WORK REQUIRED
Print all of the data exactly, but drop the pictures.

RECORDED DATA
□ □ □ □ □ □ □

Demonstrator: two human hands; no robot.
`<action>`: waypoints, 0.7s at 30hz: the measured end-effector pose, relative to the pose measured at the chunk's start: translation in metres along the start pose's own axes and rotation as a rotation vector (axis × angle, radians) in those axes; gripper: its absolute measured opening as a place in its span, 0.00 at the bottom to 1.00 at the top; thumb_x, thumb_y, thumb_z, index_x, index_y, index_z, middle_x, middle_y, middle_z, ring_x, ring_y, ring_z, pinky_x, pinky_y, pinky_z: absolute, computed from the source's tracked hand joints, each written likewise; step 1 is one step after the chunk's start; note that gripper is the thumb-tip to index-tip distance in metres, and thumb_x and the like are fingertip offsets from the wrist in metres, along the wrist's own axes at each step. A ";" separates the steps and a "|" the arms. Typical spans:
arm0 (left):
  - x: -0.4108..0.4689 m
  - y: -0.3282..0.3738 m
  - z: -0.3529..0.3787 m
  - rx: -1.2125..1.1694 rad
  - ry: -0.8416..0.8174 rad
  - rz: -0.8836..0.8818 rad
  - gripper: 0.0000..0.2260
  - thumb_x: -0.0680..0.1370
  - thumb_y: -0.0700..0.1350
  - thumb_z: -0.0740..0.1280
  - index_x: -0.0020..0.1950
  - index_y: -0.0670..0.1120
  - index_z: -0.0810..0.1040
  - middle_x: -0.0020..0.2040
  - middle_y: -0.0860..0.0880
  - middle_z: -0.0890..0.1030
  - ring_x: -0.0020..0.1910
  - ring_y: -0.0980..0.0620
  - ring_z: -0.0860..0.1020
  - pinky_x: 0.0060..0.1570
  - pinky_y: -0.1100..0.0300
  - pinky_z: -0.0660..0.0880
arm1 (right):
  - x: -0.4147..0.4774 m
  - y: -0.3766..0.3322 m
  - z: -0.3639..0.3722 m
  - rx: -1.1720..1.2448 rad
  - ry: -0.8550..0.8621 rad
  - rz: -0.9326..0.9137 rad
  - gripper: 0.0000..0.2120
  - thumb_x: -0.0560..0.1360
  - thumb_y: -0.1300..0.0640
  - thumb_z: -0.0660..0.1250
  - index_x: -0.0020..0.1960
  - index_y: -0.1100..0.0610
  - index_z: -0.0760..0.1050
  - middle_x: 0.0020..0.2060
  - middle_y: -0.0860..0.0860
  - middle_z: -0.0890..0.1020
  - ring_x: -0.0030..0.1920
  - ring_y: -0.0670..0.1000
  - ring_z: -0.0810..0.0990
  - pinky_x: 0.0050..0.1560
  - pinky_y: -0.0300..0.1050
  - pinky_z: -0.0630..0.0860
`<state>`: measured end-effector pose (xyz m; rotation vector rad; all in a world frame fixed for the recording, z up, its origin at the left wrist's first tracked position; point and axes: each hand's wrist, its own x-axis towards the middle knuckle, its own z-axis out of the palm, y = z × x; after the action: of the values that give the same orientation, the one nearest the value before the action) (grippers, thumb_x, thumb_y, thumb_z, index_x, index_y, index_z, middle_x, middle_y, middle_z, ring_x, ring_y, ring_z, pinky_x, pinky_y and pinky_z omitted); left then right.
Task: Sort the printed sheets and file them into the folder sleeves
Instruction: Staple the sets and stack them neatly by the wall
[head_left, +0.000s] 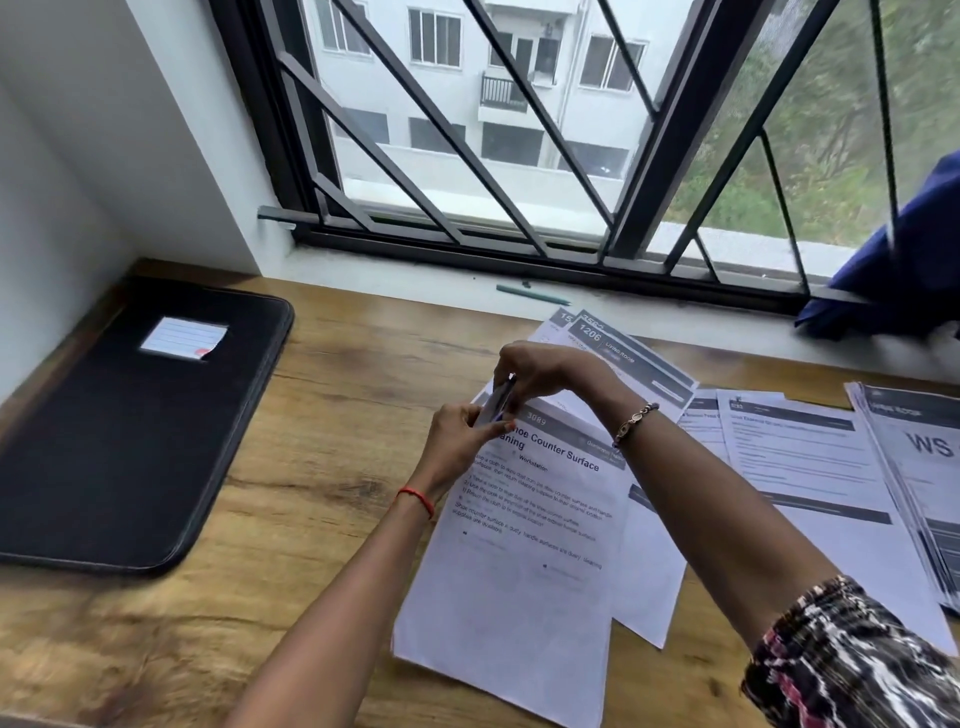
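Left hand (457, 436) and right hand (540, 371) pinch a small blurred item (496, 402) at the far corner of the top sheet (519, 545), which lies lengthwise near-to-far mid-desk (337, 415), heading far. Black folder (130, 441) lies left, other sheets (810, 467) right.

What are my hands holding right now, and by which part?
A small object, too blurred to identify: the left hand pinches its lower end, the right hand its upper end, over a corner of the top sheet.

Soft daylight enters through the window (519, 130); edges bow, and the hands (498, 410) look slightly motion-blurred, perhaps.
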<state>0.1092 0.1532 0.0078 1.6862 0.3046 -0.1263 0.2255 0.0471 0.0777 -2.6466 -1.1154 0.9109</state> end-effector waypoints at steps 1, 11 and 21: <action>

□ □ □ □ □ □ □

TASK OUTPUT
Demonstrator: two human hands; no robot.
`<action>`: waypoints, 0.7s at 30hz: the measured end-effector pose, relative to the pose measured at the chunk's start: translation in metres along the start pose's own axes and rotation as a rotation vector (axis × angle, radians) in those axes; gripper: its absolute measured opening as a place in its span, 0.00 at the bottom to 1.00 at the top; thumb_x, thumb_y, thumb_z, index_x, index_y, index_z, middle_x, middle_y, middle_z, ring_x, ring_y, ring_z, pinky_x, pinky_y, pinky_z: absolute, computed from the source's tracked hand joints, each written likewise; step 1 is one step after the chunk's start; note that gripper is the thumb-tip to index-tip distance in metres, and thumb_x and the like are fingertip offsets from the wrist in metres, along the wrist's own axes at each step. A ";" separates the steps and a "|" the arms. Typical spans:
arm0 (left):
  - x: -0.4108..0.4689 m
  - y: -0.3282..0.3738 m
  - z: -0.3529..0.3787 m
  - rx: -1.2125..1.1694 rad
  - ry: -0.8416..0.8174 rad
  - rz: -0.8836..0.8818 rad
  - gripper: 0.0000..0.2260
  - thumb_x: -0.0680..0.1370
  - thumb_y: -0.0700..0.1350
  - thumb_z: -0.0740..0.1280
  - index_x: -0.0020..0.1950
  - index_y: -0.0670..0.1120
  - index_z: -0.0810..0.1040
  - middle_x: -0.0020..0.2040
  - middle_y: -0.0860..0.0880
  - middle_z: -0.0890..0.1030
  - ring_x: -0.0020..0.1910
  - ring_y: -0.0980..0.0620
  - ring_z: -0.0860..0.1020
  - pinky_x: 0.0060..0.1570
  - pinky_y: -0.1100..0.0300
  - pinky_z: -0.0660..0.0880
arm1 (right):
  - x: -0.4147..0.4774 m
  - y: -0.3766..0.3322 m
  - z: -0.3639..0.3722 m
  - rx: -1.1720..1.2448 rad
  - ry: -0.8550..0.8621 rad
  - rz: -0.9326..0.9137 rad
  - gripper: 0.0000..0.2120
  - thumb_x: -0.0560..0.1360
  - thumb_y: -0.1300..0.0640
  - thumb_z: -0.0660..0.1250
  - index_x: -0.0020..0.1960
  - index_y: -0.1100..0.0610
  - index_z: -0.0760..0.1050
  - middle_x: 0.0020..0.2060
  - middle_y: -0.0860..0.0860
  - middle_z: -0.0890..0.1020
  - ring_x: -0.0030..0.1920
  - ring_y: -0.0670..0.1000
  - ring_z: -0.0810..0.0990
  - pinky_x: 0.0050..0.1560
  - pinky_y: -0.0300..0.1050
  - pinky_z: -0.0630..0.0860
`<state>`: measured end-effector pose (xyz m; rotation vector rad; all in a world frame fixed for the recording, z up, its origin at the left wrist's first tracked position; point and axes: each hand's wrist, its own x-axis towards the middle knuckle, its own z-axis out of the palm, y = z × x; after the action: of the values that give the same orientation, the one nearest the value before the action) (grippers, thumb_x, thumb_y, thumb_z, index_x, index_y, index_z, middle_x, middle_y, middle_z, ring_x, ring_y, ring_z, pinky_x, pinky_y and pinky_z omitted); left then right.
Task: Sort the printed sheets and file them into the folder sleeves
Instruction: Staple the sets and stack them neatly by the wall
[head_left, +0.000s] 
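Left hand (457, 436) and right hand (540, 371) pinch a small blurred item (496, 402) at the far corner of the top sheet (519, 545), which lies lengthwise near-to-far mid-desk (337, 415), heading far. Black folder (130, 441) lies left, other sheets (810, 467) right.

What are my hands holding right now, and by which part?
A small object, too blurred to identify: the left hand pinches its lower end, the right hand its upper end, over a corner of the top sheet.

Soft daylight enters through the window (519, 130); edges bow, and the hands (498, 410) look slightly motion-blurred, perhaps.
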<state>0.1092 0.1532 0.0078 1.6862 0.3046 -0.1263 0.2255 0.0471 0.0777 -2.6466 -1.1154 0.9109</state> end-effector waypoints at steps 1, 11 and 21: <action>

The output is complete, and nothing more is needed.